This morning's news reports are full of accounts of the coordinated bombings that have killed at least 56 people in and around Baghdad, as well as in the southern city of Hilla and in Balad, north of the capital. Some of those killed were police trainees; the majority were Shii pilgrims participating in the commemoration of the death of the 8th-century Imam Musa al-Khadim.

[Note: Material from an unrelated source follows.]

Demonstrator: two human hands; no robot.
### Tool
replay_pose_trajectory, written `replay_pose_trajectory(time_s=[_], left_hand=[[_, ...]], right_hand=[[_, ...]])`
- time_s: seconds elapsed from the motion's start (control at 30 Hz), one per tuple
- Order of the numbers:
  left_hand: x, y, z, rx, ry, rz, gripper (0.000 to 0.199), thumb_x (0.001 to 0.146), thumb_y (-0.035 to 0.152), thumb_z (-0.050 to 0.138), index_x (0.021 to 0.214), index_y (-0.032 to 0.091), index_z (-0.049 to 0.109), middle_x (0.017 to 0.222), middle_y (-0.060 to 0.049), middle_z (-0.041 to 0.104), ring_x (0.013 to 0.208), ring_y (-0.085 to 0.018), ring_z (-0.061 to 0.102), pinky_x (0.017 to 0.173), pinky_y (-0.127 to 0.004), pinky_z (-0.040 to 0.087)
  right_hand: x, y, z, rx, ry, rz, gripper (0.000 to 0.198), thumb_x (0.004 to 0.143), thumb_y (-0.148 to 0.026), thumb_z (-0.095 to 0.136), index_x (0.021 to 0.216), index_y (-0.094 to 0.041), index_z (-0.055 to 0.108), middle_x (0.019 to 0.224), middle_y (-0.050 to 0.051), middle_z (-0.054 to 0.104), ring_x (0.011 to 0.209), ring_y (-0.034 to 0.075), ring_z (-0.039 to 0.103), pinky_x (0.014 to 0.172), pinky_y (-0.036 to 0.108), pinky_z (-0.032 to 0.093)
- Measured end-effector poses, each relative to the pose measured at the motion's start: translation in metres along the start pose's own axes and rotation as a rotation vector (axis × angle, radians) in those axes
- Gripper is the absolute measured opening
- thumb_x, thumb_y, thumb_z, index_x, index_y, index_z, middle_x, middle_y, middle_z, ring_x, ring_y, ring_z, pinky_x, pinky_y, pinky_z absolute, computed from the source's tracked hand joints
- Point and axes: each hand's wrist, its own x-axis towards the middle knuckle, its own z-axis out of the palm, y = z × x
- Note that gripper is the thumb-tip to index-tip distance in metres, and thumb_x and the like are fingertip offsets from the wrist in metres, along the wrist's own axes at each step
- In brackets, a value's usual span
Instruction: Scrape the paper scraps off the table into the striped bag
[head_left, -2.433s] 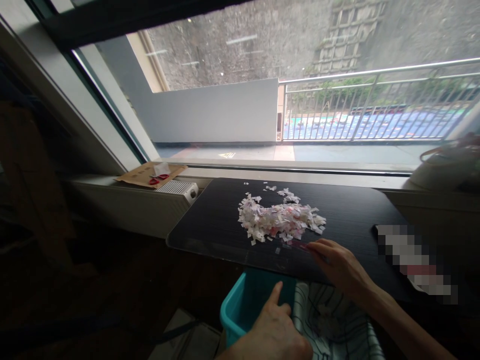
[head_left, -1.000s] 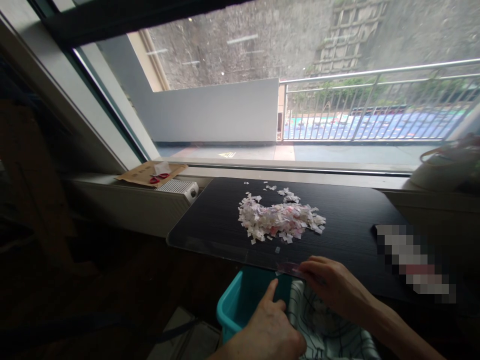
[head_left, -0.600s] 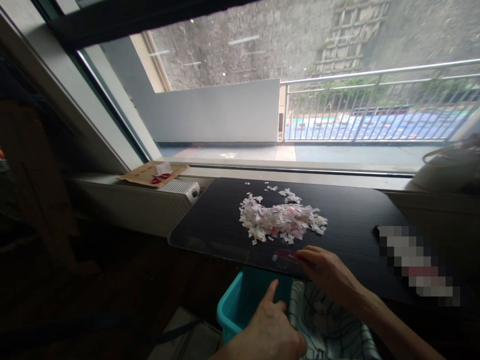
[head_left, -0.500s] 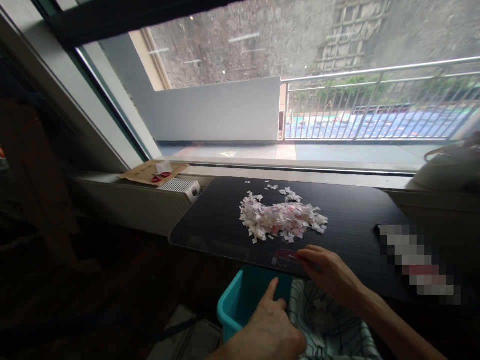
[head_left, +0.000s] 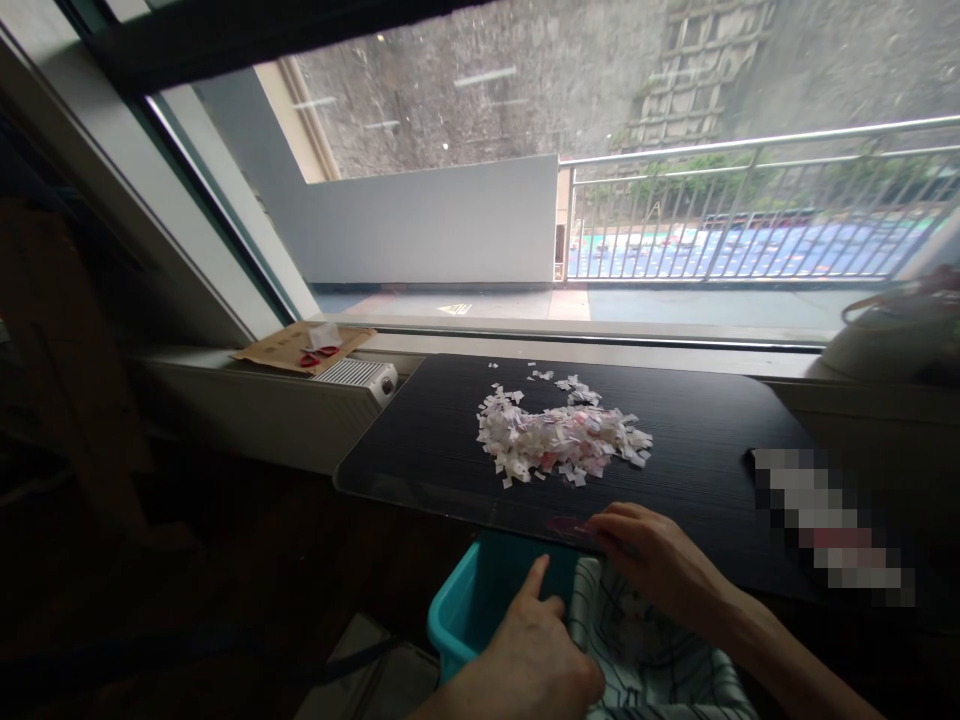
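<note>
A thin pink see-through piece (head_left: 568, 526), its exact kind unclear, is pinched in my right hand (head_left: 652, 550) at the near edge of the dark tabletop (head_left: 412, 430). Just beyond it lies a loose heap of small cut paper scraps (head_left: 559, 440), mostly white with some pink. Below the edge, my left hand (head_left: 525, 645) stretches its index finger over a teal bin (head_left: 450, 610), while its other fingers curl in. Whatever those curled fingers may grip is hidden. A checked cloth-like lining (head_left: 652, 665) with pale scraps inside hangs to the right of the left hand.
Red-handled scissors (head_left: 319, 355) rest on a brown envelope (head_left: 274, 347) upon the left sill, beside a white radiator (head_left: 356, 375). A blurred-out flat item (head_left: 825, 520) lies at the table's right. A pale bag (head_left: 885, 335) stands on the right sill beneath the window.
My right hand has come slightly down and toward me, and the pink piece now appears flatter and lower. My left hand keeps its pose. The view has shifted slightly.
</note>
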Motion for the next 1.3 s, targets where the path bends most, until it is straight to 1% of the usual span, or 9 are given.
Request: replay_pose_trajectory(time_s=[0.1,0.2,0.33,0.47,0.63,0.8,0.97,1.13,1.3], left_hand=[[-0.006,-0.004,0.004,-0.029,0.044,-0.024,0.014,0.077,0.027,0.065,0.065,0.020,0.065,0.052,-0.003,0.062,0.064,-0.019,0.055,0.103,-0.060,0.026],[-0.016,-0.011,0.014,-0.061,0.104,-0.067,0.010,0.072,0.026,0.067,0.064,0.020,0.064,0.052,0.000,0.061,0.065,-0.018,0.055,0.104,-0.060,0.026],[-0.024,-0.017,0.025,-0.080,0.105,-0.115,0.010,0.070,0.030,0.068,0.066,0.021,0.064,0.051,0.001,0.059,0.065,-0.017,0.055,0.102,-0.063,0.027],[-0.019,-0.017,0.029,-0.120,0.127,-0.109,0.007,0.071,0.025,0.066,0.066,0.021,0.063,0.050,0.002,0.058,0.067,-0.017,0.055,0.104,-0.061,0.027],[-0.007,-0.013,0.025,-0.094,0.111,-0.094,0.009,0.076,0.018,0.061,0.068,0.022,0.063,0.051,0.003,0.058,0.067,-0.016,0.053,0.103,-0.061,0.027],[-0.003,-0.013,0.027,-0.091,0.102,-0.077,0.012,0.076,0.020,0.063,0.064,0.021,0.060,0.048,0.004,0.053,0.064,-0.015,0.051,0.104,-0.062,0.026],[-0.001,-0.016,0.052,-0.115,0.228,-0.066,0.010,0.077,0.023,0.065,0.067,0.024,0.064,0.045,0.005,0.047,0.063,-0.015,0.048,0.104,-0.063,0.024],[0.003,-0.023,0.069,-0.152,0.329,-0.024,0.030,0.084,0.038,0.062,0.059,0.022,0.061,0.042,0.006,0.041,0.061,-0.013,0.046,0.105,-0.062,0.023],[0.008,-0.032,0.068,-0.131,0.246,0.013,0.012,0.079,0.034,0.068,0.070,0.026,0.068,0.046,0.005,0.050,0.066,-0.015,0.052,0.104,-0.063,0.023]], right_hand=[[-0.003,0.006,-0.007,0.026,-0.008,-0.001,0.022,0.091,-0.021,0.049,0.094,-0.023,0.071,0.085,0.001,0.069,0.076,0.014,0.063,0.069,0.022,0.046],[-0.005,0.028,-0.021,-0.028,0.165,0.097,0.023,0.091,-0.024,0.048,0.097,-0.023,0.070,0.089,0.001,0.070,0.078,0.015,0.064,0.071,0.024,0.046],[-0.005,0.070,-0.043,-0.191,0.370,0.282,0.027,0.090,-0.030,0.046,0.100,-0.022,0.068,0.093,0.003,0.070,0.075,0.018,0.066,0.067,0.028,0.047],[-0.008,0.091,-0.050,-0.285,0.377,0.358,0.030,0.091,-0.032,0.043,0.100,-0.022,0.069,0.092,0.004,0.069,0.073,0.020,0.066,0.065,0.029,0.047],[-0.023,0.086,-0.044,-0.236,0.274,0.283,0.028,0.092,-0.031,0.042,0.099,-0.024,0.068,0.089,0.003,0.069,0.079,0.019,0.067,0.068,0.027,0.048],[-0.021,0.086,-0.044,-0.223,0.312,0.282,0.028,0.092,-0.030,0.043,0.100,-0.024,0.068,0.093,0.003,0.069,0.080,0.018,0.066,0.070,0.028,0.047],[-0.011,0.084,-0.044,-0.216,0.317,0.276,0.030,0.091,-0.030,0.043,0.098,-0.024,0.071,0.088,0.003,0.070,0.076,0.018,0.066,0.067,0.028,0.047],[-0.026,0.065,-0.043,-0.113,0.373,0.319,0.026,0.090,-0.030,0.044,0.099,-0.024,0.068,0.093,0.003,0.071,0.074,0.017,0.067,0.068,0.028,0.049],[-0.033,0.055,-0.032,-0.080,0.389,0.375,0.025,0.090,-0.028,0.043,0.094,-0.022,0.068,0.088,0.004,0.070,0.072,0.017,0.065,0.064,0.027,0.048]])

Obviously, the latent sectarian tensions that were stirred up by Curious Boy George's Iraq Adventure continue to tear at that country's social and political fabric, even as Sunni fighters from Iraq move across the border to fight Mr. Assad's forces in Syria and Syrian Kurds stream into the Kurdish area of Iraq. Even with its ramped-up oil production and the promise of vast revenues to the central government in Baghdad, Iraq teeters at the edge of failed state-dom. It government may be the most corrupt on the planet. The old principles of patronage and first taking care of one's own, as opposed to the interests of the Iraqi "nation" (however that may be constituted, if ever), are deeply rooted - no more so that in the office of the prime minister, where Mr. al-Maliki has surrounded himself with a security apparatus that might have made Saddam Hussein proud.
Yet many experts seem to view Iraq as in a kind of holding pattern that will inevitably be able to land in happier times. Why? This morning's report at Foreign Policy recites the explanatory mantra:
But, the country is not expected to return to the levels of violence that occurred between 2006 and 2007.
Therefore, not to worry. Iraq's really OK. We've liberated them. (Hey, didn't Rummy tell us in 2003: freedom is messy.) Such bloodshed is simply Iraq's new normal. We don't need to care.
At Salon, Glenn Greenwald writes about how Obama's never-ending drone campaign may be hastening the day of another 9-11 attack in the US. Perhaps we ought to add the wall-paperization of Iraq's sectarian violence to the reasons why so many of "them" might still hate "us."